Lots still to learn but I've the biggest courgettes I've ever seen.

I grew some potatoes, had a good few harvests and made 4 dinners for 2 people with them. I've put some more root veg in for next year. Grew a pepper and a chilli pepper, not much but still going to try again next year.

Have taken on an allotment with my wife. a great form of exercise with added the added benefits of fresh Veg! Now planning a new allotment area at the bottom of the garden.

I grew tomatoes, chillies and cucumbers!

Winter growing has been a challenge. I have created all my own Christmas flower arrangements from foraging in the garden and hedges. Rocket doing well and rooting some shrubs in the house ready to plant in Spring.

Wrong season for growing from scratch but I joined a community allotments and have been volunteering weekly which is good socially and a good foundation for the future

Worked on planting herbs but have not had good success. Will try again with different plants. Will not give up.
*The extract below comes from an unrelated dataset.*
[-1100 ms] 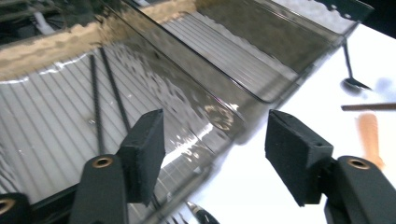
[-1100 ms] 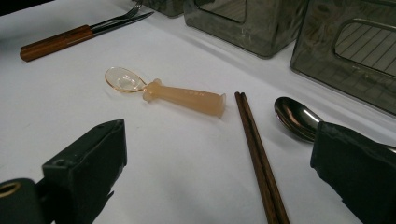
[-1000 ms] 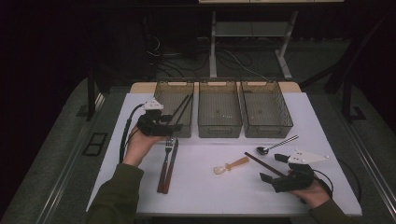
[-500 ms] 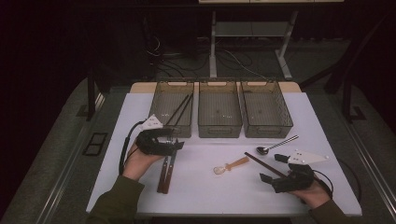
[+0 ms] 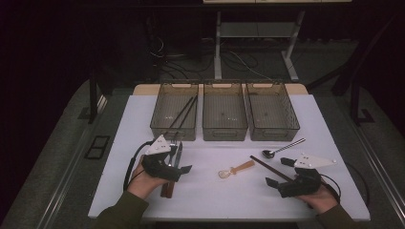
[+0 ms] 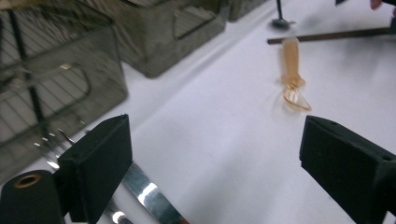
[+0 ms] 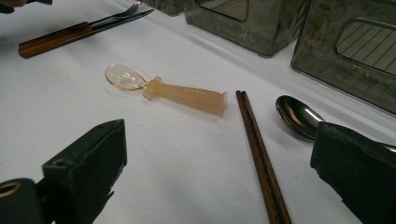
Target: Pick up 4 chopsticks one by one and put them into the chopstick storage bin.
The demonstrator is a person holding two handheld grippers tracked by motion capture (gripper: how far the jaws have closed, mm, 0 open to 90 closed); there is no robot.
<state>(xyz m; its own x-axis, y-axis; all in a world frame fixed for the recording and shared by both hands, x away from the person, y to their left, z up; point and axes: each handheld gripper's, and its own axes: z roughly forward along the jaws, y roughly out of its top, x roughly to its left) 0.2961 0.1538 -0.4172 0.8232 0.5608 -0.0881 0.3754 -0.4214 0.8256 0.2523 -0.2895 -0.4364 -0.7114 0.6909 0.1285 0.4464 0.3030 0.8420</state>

My big allotment was under-cultivated & looking sorry for itself due to new job & little time to keep it up. I asked a friend who lives locally to share with me & now with the two of us working on it little & often, it is looking a lot better! I have a big patch of Kale, which I eat all the time, and managed to get lots of salad from it. It is looking much better and we have big plans for next year!!

Loads of veg in the ground, my potatoes are looking good, carrots, beetroot and spring onions all growing. Herbs in pots, and salad leaves etc. Can't wait to get eating it all!

It was a difficult time of year to start growing so I used pots. If they make it through winter I will plant them in the area that will now be my garden and add more. It's been fun.

I planted chilly seeds, and they have now grown into small plants with white chilly flowers. I also planted coriander and tulsi seeds, and they have grown into small plants.

I love growing my own -this just encouraged me to do more. It tastes so much better than shop bought, so it's a total win.

I have planted some leek seeds, which are now happily sprouting! Looking forward to a lovely harvest in a couple of months. And I'll do it again next year, maybe with a second planter.

I am now sharing an allotment with Kayleigh - tomatoes and corn are in, beans are on the way!

I am now growing broccoli, lettuce, tomatoes, celeriac, peas, broad beans and a selection of herbs in my very small garden.

I already do nearly all the pledges you had listed so it was great that you inspired me to start getting active with growing and permaculture. Cheers!

Garlic & chives planted. Bit early yet for the seeds to go in. Need to fix the greenhouse down.